#### [EXERCISE AIM]
For each line of the material, write out an exact copy.

=== STORED DATA ===

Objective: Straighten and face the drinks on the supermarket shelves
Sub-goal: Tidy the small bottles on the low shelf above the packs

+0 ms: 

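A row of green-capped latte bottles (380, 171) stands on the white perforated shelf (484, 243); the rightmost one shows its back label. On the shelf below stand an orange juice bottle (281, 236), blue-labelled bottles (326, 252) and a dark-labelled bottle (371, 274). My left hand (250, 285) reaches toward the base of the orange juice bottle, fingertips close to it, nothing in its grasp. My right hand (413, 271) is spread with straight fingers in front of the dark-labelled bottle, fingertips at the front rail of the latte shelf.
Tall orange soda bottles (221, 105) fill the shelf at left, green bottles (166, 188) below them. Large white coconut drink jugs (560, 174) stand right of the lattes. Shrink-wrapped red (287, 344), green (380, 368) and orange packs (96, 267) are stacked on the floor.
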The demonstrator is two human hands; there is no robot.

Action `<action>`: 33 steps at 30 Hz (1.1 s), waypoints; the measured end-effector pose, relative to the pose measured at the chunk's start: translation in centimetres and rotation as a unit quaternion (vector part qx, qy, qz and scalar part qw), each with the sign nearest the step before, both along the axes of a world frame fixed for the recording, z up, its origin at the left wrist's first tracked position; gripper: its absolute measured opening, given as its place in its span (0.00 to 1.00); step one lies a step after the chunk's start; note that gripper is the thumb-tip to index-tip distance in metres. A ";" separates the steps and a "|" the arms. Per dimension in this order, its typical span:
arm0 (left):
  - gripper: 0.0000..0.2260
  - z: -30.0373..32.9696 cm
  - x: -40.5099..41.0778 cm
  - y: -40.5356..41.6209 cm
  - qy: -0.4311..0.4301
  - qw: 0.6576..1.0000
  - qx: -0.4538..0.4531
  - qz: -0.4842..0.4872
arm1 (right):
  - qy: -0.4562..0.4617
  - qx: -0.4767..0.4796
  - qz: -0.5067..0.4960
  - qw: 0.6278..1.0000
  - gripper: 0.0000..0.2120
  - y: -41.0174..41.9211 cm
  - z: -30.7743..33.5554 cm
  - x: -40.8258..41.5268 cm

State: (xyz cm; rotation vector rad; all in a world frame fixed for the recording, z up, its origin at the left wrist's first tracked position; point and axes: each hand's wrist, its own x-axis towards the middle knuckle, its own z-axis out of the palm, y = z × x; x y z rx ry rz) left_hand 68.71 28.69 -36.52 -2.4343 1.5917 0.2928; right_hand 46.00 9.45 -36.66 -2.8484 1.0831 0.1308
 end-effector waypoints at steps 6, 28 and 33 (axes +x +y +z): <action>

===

#### [SOLUTION FOR THIS TASK]
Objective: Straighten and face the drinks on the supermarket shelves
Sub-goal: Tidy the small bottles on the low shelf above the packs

+0 ms: 

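A row of green-capped latte bottles (380, 171) stands on the white perforated shelf (484, 243); the rightmost one shows its back label. On the shelf below stand an orange juice bottle (281, 236), blue-labelled bottles (326, 252) and a dark-labelled bottle (371, 274). My left hand (250, 285) reaches toward the base of the orange juice bottle, fingertips close to it, nothing in its grasp. My right hand (413, 271) is spread with straight fingers in front of the dark-labelled bottle, fingertips at the front rail of the latte shelf.
Tall orange soda bottles (221, 105) fill the shelf at left, green bottles (166, 188) below them. Large white coconut drink jugs (560, 174) stand right of the lattes. Shrink-wrapped red (287, 344), green (380, 368) and orange packs (96, 267) are stacked on the floor.
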The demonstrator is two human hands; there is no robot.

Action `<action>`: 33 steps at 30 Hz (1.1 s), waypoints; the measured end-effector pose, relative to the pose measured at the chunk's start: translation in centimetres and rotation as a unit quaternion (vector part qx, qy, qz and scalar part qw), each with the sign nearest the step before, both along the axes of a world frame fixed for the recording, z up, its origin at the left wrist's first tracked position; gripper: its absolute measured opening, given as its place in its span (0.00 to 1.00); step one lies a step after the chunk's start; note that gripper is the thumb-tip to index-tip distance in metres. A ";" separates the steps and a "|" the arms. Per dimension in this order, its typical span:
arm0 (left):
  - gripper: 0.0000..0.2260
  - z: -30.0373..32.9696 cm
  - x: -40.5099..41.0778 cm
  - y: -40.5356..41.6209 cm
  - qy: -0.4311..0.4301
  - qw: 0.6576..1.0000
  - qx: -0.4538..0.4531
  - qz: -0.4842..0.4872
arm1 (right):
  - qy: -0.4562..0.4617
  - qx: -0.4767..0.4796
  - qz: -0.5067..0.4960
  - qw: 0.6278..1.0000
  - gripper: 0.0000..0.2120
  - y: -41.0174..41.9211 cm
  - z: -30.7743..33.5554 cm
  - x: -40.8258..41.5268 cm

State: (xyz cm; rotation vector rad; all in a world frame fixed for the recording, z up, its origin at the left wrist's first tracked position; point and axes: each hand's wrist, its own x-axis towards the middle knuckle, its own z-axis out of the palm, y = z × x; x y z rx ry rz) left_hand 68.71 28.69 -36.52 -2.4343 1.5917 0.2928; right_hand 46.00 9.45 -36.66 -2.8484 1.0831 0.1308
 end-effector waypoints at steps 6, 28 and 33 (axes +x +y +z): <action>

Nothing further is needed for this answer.